### THE PROBLEM
Find the number of lines below in which the word "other" occurs. Write only that number.

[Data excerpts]
_____

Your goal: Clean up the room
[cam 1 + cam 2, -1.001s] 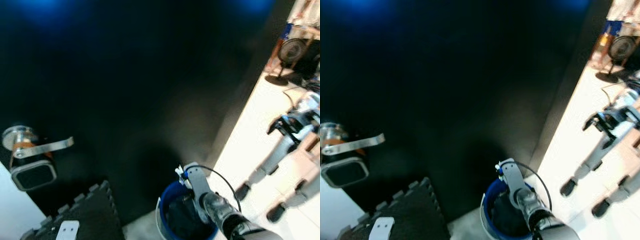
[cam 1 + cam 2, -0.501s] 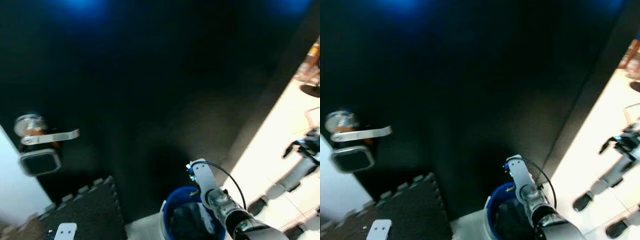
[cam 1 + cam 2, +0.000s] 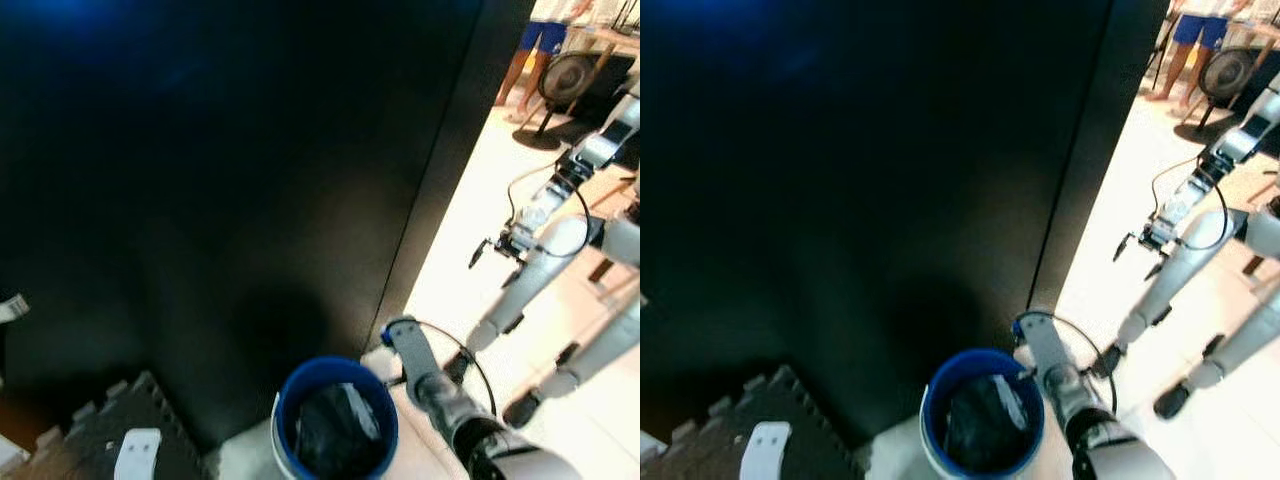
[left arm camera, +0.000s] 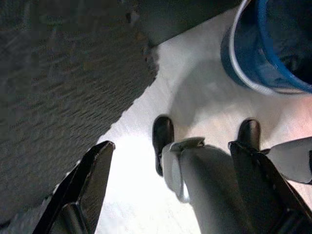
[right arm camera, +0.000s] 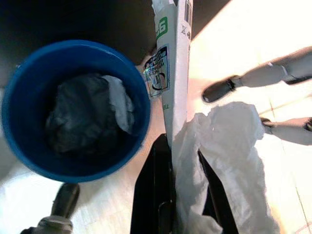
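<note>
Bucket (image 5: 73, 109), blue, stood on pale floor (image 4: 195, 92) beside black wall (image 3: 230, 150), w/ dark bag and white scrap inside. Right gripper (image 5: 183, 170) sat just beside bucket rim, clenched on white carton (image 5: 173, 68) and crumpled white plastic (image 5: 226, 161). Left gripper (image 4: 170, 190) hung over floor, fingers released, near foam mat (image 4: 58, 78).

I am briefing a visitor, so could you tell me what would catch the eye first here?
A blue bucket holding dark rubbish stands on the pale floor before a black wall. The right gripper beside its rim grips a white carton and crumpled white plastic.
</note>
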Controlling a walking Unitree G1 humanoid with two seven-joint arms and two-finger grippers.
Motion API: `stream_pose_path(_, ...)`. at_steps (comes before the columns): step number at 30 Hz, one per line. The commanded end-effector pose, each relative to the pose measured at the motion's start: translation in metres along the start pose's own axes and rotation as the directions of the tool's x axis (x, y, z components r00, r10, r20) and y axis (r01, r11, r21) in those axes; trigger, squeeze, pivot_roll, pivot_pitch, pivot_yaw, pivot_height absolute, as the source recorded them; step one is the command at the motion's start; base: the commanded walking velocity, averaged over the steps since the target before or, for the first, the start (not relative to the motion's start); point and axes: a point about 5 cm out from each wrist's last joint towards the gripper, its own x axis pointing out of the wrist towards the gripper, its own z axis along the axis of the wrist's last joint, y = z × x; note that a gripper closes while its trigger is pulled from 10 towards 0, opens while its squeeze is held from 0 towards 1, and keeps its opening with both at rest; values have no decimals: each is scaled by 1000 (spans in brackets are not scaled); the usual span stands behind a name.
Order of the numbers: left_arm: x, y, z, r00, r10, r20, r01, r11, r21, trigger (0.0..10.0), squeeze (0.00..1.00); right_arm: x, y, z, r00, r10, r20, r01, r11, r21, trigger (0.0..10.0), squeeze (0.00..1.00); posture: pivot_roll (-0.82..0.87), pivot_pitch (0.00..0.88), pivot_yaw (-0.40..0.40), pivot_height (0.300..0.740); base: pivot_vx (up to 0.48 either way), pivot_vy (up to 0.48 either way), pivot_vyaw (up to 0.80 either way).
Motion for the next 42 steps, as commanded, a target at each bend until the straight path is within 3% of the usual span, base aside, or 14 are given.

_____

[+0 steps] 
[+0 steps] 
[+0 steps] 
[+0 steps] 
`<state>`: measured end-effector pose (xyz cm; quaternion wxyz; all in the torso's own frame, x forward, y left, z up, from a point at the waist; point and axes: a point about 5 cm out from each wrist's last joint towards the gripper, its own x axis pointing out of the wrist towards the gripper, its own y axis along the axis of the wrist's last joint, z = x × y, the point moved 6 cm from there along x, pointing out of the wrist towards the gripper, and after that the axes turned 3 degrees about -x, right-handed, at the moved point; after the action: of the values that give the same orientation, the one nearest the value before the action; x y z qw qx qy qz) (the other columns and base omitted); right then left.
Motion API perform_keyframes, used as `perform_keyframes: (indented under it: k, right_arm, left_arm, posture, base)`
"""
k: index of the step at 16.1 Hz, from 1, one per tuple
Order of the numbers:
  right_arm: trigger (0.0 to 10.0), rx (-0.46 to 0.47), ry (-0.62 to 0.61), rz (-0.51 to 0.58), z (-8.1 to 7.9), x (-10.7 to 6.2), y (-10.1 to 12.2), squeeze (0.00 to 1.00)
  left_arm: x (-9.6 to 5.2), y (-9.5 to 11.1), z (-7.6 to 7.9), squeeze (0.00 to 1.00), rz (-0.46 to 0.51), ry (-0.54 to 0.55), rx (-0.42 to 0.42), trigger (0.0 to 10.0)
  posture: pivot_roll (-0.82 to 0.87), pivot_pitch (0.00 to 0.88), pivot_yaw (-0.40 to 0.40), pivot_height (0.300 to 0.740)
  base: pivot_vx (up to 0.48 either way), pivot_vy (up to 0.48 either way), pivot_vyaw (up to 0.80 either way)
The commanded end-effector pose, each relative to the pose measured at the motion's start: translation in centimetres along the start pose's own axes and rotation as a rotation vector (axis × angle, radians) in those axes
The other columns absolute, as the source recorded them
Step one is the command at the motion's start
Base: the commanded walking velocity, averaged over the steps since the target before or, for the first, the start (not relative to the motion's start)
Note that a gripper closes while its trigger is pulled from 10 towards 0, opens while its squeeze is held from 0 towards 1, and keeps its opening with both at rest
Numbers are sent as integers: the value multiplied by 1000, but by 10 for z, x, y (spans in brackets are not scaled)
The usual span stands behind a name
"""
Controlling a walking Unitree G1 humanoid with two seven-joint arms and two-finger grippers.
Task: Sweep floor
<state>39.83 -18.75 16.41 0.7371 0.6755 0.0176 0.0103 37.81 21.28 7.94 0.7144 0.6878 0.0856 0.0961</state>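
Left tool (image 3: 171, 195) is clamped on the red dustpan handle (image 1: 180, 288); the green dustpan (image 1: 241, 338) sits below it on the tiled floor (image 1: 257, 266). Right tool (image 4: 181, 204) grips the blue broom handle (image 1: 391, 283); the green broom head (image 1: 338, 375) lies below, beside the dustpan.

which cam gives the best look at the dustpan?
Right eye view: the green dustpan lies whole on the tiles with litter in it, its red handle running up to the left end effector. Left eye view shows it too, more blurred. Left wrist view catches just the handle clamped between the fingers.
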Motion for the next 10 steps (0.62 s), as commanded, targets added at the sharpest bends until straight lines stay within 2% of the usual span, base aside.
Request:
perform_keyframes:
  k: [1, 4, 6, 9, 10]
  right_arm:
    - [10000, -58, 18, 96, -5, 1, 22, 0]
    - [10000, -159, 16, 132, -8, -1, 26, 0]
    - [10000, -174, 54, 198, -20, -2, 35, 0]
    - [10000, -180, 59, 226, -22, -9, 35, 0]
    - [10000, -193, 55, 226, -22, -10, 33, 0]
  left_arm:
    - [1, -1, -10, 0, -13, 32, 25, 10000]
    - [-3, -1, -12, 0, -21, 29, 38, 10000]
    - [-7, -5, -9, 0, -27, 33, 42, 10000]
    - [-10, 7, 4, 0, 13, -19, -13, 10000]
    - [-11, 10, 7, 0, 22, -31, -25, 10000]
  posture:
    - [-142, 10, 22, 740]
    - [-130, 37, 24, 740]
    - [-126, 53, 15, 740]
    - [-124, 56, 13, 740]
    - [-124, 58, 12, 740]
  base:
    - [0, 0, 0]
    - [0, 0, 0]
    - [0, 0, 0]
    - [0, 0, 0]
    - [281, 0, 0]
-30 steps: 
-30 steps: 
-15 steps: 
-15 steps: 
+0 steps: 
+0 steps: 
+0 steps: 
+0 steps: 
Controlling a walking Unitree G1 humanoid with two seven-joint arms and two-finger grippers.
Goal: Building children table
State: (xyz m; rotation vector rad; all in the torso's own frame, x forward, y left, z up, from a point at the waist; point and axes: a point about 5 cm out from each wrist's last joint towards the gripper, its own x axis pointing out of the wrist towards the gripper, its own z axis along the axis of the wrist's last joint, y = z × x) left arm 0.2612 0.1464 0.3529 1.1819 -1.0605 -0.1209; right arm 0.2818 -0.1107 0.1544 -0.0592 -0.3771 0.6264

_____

### COMPLETED EXERCISE
2